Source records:
- - - -
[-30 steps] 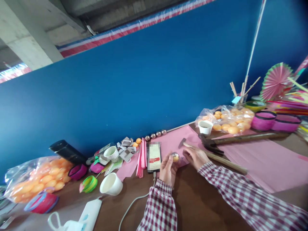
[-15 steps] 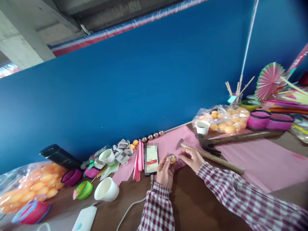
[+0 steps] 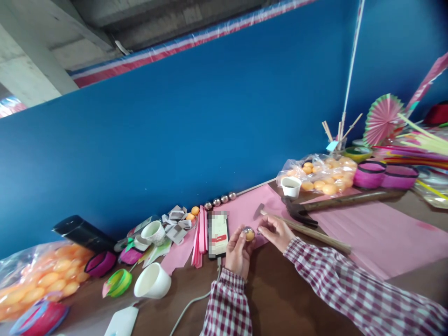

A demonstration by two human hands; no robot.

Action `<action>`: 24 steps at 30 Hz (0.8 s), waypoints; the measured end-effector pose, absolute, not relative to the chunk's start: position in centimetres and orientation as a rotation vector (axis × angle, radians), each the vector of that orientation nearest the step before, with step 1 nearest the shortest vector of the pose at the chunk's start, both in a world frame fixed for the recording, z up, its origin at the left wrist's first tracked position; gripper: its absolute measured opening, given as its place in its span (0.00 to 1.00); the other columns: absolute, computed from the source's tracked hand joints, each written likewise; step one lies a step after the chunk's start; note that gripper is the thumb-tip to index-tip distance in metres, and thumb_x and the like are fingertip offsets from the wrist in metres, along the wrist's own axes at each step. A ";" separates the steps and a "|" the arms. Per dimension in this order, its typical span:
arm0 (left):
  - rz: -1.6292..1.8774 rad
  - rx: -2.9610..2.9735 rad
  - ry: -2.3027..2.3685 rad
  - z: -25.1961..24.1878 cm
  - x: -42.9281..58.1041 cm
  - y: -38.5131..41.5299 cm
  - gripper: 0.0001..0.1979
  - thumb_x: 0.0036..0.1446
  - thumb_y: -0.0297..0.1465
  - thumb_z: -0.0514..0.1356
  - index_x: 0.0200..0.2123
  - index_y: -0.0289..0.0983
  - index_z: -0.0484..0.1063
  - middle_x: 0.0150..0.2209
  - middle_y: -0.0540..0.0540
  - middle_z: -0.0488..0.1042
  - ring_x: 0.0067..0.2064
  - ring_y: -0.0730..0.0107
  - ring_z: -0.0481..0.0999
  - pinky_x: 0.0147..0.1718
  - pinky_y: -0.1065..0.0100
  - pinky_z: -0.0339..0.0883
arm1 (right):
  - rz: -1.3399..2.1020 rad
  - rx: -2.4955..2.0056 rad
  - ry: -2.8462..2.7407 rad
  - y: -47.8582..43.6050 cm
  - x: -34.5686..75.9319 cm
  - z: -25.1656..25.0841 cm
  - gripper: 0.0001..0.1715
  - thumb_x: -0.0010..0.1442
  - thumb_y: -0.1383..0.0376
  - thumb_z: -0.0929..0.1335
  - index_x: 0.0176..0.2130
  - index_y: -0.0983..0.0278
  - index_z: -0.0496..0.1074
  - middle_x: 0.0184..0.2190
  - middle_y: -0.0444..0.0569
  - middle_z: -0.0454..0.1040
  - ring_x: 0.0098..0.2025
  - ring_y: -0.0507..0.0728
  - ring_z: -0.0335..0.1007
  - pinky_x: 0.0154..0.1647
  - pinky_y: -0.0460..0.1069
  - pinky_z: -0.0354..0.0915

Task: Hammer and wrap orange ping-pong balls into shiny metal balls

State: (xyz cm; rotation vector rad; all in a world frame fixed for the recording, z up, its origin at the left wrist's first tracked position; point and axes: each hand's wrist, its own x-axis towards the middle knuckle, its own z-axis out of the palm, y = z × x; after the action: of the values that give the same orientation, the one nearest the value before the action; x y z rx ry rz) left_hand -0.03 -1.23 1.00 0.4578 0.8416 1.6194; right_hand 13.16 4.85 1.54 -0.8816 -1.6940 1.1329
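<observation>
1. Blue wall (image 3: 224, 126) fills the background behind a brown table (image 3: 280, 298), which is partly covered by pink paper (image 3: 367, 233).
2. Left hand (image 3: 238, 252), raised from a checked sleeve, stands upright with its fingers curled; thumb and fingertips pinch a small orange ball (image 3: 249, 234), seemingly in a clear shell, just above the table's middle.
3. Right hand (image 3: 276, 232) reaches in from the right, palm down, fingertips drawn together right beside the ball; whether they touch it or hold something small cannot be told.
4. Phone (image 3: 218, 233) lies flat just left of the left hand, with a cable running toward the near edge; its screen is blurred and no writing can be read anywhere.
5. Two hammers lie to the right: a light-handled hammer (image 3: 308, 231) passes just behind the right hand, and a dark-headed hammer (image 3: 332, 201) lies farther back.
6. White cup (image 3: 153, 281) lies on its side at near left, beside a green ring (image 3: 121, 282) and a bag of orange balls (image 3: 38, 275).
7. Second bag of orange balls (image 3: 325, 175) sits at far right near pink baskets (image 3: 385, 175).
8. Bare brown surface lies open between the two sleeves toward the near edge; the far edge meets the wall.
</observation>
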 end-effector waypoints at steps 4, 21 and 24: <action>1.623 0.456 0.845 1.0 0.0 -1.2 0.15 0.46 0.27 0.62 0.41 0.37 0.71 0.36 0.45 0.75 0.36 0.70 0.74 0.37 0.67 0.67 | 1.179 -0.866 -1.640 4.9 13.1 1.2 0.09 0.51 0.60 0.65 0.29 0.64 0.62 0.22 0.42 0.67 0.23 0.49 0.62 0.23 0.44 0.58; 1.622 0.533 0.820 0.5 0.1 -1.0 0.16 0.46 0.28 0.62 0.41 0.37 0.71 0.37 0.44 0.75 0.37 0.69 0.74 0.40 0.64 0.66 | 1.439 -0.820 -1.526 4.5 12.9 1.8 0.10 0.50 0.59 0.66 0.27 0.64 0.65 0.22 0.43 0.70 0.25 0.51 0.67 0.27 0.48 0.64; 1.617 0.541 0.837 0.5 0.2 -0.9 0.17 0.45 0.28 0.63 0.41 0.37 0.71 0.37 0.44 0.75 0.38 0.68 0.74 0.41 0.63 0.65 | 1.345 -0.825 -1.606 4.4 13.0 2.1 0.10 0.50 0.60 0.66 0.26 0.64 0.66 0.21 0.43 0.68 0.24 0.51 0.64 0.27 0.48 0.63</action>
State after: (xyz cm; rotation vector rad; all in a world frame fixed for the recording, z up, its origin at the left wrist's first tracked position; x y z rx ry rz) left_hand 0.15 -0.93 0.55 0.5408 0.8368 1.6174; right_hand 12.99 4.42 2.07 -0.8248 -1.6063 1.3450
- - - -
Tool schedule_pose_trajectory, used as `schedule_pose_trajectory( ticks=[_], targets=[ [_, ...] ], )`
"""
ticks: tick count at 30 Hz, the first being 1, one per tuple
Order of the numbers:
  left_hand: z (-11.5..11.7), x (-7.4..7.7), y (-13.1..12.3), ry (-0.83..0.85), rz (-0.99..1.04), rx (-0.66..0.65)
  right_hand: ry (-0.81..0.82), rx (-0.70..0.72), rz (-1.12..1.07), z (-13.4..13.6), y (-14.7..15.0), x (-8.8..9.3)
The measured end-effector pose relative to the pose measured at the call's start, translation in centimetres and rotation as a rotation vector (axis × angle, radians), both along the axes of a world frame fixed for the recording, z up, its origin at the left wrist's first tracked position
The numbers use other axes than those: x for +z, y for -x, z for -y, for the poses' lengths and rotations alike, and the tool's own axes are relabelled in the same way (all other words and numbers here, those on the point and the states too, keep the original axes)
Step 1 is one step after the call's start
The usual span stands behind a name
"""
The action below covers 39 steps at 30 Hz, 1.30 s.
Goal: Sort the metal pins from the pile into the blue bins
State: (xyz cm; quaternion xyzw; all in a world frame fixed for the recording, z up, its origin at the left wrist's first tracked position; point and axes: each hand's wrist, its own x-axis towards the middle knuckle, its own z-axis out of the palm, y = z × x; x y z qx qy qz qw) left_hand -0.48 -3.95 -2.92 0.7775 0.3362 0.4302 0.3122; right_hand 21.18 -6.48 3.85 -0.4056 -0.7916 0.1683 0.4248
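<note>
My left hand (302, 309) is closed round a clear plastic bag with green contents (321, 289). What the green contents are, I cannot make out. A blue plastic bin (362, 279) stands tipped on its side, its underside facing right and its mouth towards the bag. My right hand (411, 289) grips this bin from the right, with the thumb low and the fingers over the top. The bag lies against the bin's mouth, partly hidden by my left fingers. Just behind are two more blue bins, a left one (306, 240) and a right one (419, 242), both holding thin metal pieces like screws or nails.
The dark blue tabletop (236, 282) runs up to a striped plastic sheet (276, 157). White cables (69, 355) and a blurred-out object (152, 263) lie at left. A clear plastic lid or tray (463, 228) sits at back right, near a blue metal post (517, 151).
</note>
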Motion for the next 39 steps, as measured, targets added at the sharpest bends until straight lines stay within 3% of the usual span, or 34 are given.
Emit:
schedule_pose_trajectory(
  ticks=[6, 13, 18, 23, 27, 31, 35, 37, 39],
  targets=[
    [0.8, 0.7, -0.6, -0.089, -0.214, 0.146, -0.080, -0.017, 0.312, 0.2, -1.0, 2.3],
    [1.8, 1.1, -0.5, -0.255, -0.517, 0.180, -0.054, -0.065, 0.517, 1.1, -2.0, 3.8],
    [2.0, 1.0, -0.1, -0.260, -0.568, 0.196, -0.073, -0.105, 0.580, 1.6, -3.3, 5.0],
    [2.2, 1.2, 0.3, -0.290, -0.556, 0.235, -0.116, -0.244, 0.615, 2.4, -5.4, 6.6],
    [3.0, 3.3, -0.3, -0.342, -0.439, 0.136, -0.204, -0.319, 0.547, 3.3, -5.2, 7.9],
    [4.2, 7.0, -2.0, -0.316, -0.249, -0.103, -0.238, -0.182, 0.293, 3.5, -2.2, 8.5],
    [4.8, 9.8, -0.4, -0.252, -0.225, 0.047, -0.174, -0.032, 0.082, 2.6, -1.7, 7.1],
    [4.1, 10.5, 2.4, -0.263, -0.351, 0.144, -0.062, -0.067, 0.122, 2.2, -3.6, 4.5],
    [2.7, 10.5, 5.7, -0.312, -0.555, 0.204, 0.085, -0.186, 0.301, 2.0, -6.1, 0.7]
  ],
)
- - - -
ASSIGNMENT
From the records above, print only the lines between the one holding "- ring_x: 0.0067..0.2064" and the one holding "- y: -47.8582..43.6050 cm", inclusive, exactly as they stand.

RESULT
  - ring_x: 0.0067..0.2064
  - ring_y: -0.0730..0.0107
  - ring_z: -0.0481..0.0999
  - pinky_x: 0.0147..0.1718
  - pinky_y: -0.1065..0.0100
  - pinky_z: -0.0339..0.0883
arm1 (right):
  - rz: -1.3399..2.1020 rad
  - rx: -2.4955..2.0056 rad
  - ry: -2.8462..2.7407 rad
  - y: -47.8582..43.6050 cm

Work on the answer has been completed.